II- O artigo 4 do Decreto 401/82, de 23 de Setembro, em consonância com o artigo 9 do Código Penal, prescreve que nos jovens de 16 aos 21 anos deve o Juiz atenuar especialmente a pena de prisão, quando tiver sérias razões para crer que da atenuação resultem vantagens para a reinserção social do jovem.
III- O citado Decreto cria um regime de reeducação que se aproxima do estabelecido para os menores.
IV- Sendo a moderna tendência do direito penal evitar a pena de prisão, sobretudo de prisão curta, em atenção
à influência perniciosa da cadeia no que respeita principalmente a primários e jovens, impõe-se a suspensão da execução da pena, nos termos do artigo 48 do Código Penal.

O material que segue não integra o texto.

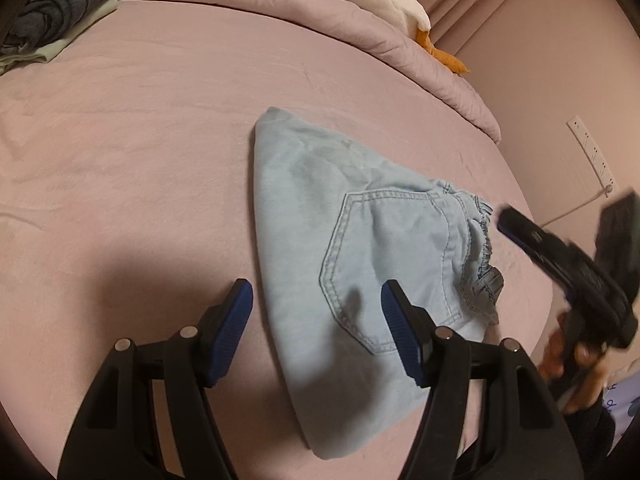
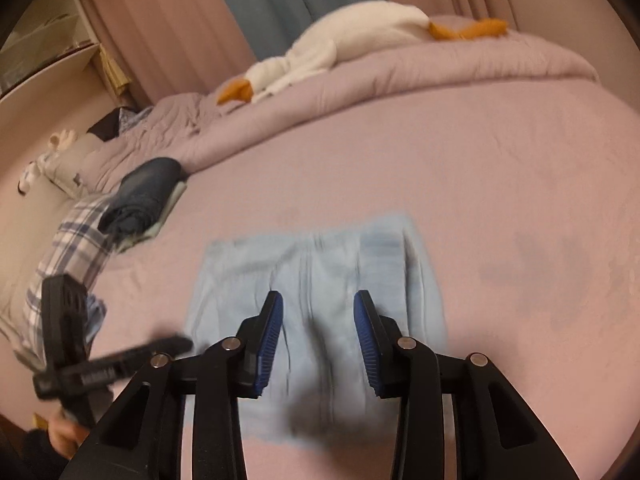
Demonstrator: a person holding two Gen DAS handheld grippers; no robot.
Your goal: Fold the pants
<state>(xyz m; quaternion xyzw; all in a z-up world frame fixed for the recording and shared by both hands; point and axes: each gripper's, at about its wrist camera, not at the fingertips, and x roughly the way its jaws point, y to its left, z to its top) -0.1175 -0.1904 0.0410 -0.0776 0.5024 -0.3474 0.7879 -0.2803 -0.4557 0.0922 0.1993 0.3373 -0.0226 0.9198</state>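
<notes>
A bed [image 1: 152,128] covered in a pink sheet fills both views and carries everything else. Along its far side lies a bunched pink quilt [image 2: 420,80], and on top of that quilt stretches a white plush goose [image 2: 352,36] with orange beak and feet. Behind them hang pink and blue curtains [image 2: 280,4].

The pants [image 1: 340,248], light blue denim, lie folded into a compact flat packet near the middle of the sheet, with a stitched back pocket [image 1: 392,256] facing up and the gathered waistband [image 1: 484,256] toward the right side of the left wrist view. In the right wrist view they are motion-blurred.

At the far left corner of the bed sits a pile of folded dark blue clothes [image 2: 144,200] resting on a pale garment, just beside a plaid cloth [image 2: 72,248].

The left tool [image 1: 316,308] hovers above the near edge of the pants, its blue-padded fingers [image 1: 230,332] spread wide apart and holding nothing. The right tool [image 2: 318,320] is likewise above the pants with its fingers apart and empty; in the left wrist view it appears blurred at the right edge, off the cloth.

On the wall hangs a white power strip [image 1: 592,152].
</notes>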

V- O crime de furto de documentos só existe quando está e é posto em causa o seu valor probatório, que não o seu interesse particular de natureza patrimonial; se entre o agente e o objecto furtado não há uma relação preestabelecida, não há mais do que uma subtracção de coisa alheia.
VI- Tratando-se de papeis ou documentos redutíveis a um valor económico, em que o seu aspecto probatório assuma relevância secundária, a incriminação é a de furto comum.

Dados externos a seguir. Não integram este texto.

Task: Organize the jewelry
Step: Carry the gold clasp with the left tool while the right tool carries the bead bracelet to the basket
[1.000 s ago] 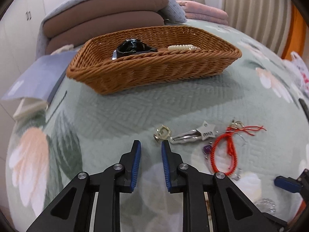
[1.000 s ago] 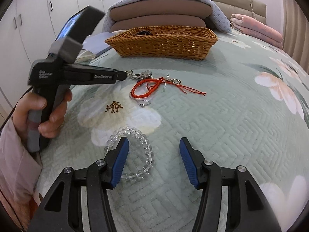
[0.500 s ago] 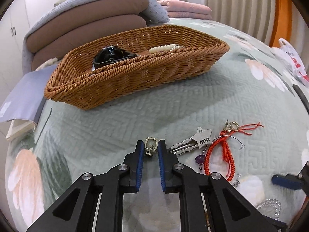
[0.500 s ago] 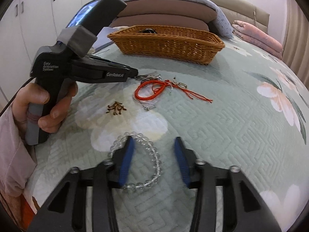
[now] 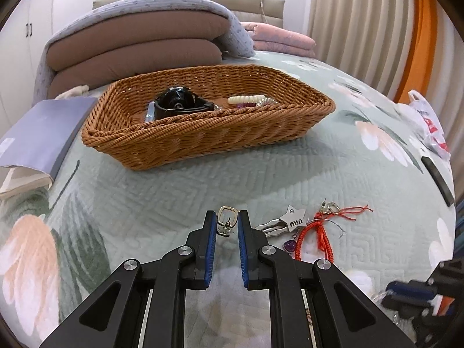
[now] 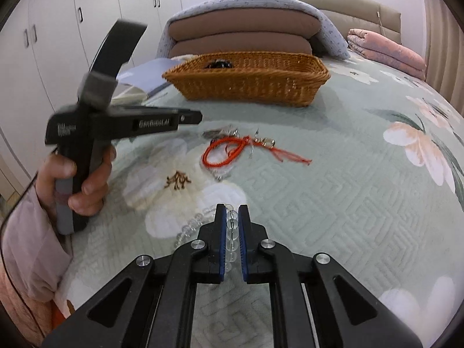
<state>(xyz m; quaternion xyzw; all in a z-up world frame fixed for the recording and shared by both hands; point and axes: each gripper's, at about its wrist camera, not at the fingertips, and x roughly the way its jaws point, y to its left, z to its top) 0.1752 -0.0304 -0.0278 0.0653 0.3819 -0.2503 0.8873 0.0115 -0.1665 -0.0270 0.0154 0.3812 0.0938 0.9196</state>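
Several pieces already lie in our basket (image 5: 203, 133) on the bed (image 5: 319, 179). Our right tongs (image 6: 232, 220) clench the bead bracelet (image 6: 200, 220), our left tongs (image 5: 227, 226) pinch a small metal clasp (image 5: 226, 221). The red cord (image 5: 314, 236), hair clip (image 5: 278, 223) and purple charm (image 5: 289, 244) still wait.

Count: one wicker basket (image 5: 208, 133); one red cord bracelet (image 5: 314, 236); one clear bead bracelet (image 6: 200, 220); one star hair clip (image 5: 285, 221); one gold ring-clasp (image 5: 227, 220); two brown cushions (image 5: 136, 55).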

VII- Tal acontece quando o arguido subtrai por "esticão" uma carteira a uma senhora contendo dinheiro e documentos com intenção de se apropriar deles em prejuízo da ofendida, sem a intenção de se apoderar dos documentos como tais.
Tendo o arguido, à data dos factos, 19 anos, sendo primário e sendo pequeno o valor da subtração, mostrando-se arrependido, havendo confessado abertamente, tendo garantia de emprego e apoio familiar, sendo diminuída a intensidade do dolo e grau de ilicitude, e agindo sob a pressão da sua toxico-dependência, encontrando-se em tratamento, revelando equilibrio e estando os ofendidos indemnizados, impõe-se a atenuação especial da pena, pois há sérias razões para que dela resultem vantagens para a sua reinserção social.